All the evangelists always try to encourage us in our devotional life. Take time each day, they say, but preferably in the morning when your mind is the "clearest". Well, in the morning my mind the clearest isn't. (think mud) I can't think straight 'till about 10 o'clock. When we were young married Mary used to think I was mad at her in the mornings when all I would do is grunt at her. I'm telling you, it was the best I could do. A one syllable grunt meant "yes", a two syllable (huh-umn) meant "no", and a three meant "I don't know". (MMM-mm-Mmph)

Anyway, late one night several years ago I was reading my Bible. I happened to glance over at the bedside clock. It read a few minutes after midnight. All of a sudden all those years of inferiority fell clean away.  Second class citizen no more! I'm getting about as early a start on the day as there is to be had! How freeing!

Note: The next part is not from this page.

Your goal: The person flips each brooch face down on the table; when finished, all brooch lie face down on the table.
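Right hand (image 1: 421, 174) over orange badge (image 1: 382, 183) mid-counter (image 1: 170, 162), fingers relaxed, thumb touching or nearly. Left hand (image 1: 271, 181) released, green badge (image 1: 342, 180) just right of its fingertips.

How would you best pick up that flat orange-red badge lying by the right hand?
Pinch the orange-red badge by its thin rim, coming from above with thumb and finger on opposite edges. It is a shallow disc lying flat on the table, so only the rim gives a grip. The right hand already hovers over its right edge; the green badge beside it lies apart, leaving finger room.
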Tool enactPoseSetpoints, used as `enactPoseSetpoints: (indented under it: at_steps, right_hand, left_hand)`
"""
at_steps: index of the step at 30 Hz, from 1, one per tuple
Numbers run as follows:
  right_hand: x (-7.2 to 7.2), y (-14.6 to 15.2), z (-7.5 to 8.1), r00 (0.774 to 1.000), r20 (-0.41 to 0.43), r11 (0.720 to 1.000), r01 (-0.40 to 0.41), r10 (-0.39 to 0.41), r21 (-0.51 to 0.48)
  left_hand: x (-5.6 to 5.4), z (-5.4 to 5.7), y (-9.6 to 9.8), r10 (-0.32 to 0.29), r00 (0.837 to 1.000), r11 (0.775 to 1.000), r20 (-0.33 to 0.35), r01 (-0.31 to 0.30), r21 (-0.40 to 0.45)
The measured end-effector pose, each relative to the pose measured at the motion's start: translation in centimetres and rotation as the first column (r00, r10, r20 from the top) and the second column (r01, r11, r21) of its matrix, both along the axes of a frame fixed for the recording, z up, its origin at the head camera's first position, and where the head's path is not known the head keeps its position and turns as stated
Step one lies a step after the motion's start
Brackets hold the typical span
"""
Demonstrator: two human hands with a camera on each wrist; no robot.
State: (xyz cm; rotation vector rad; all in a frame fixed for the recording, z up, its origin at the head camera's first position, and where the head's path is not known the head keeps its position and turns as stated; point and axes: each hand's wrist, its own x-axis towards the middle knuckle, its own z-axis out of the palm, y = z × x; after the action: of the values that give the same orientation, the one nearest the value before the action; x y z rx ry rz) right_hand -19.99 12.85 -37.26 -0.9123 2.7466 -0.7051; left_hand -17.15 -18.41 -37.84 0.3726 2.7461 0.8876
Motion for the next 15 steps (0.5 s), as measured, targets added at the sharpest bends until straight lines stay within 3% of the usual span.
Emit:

TAKE THAT, all yall smugly superior "morning" people!!

 So if you're an evening-night procrastinating combination like me, take heart. There's a place in the Kingdom for you, too. And there is nobody (I repeat, nobody) that will appreciate the New Heaven and the New Earth as much as we will. That feeling of  not having to be pressured to do something TODAY. Because there will always be tomorrow and the day after that and the one after that and the one after that.

 It will be a joy that is right down our alley!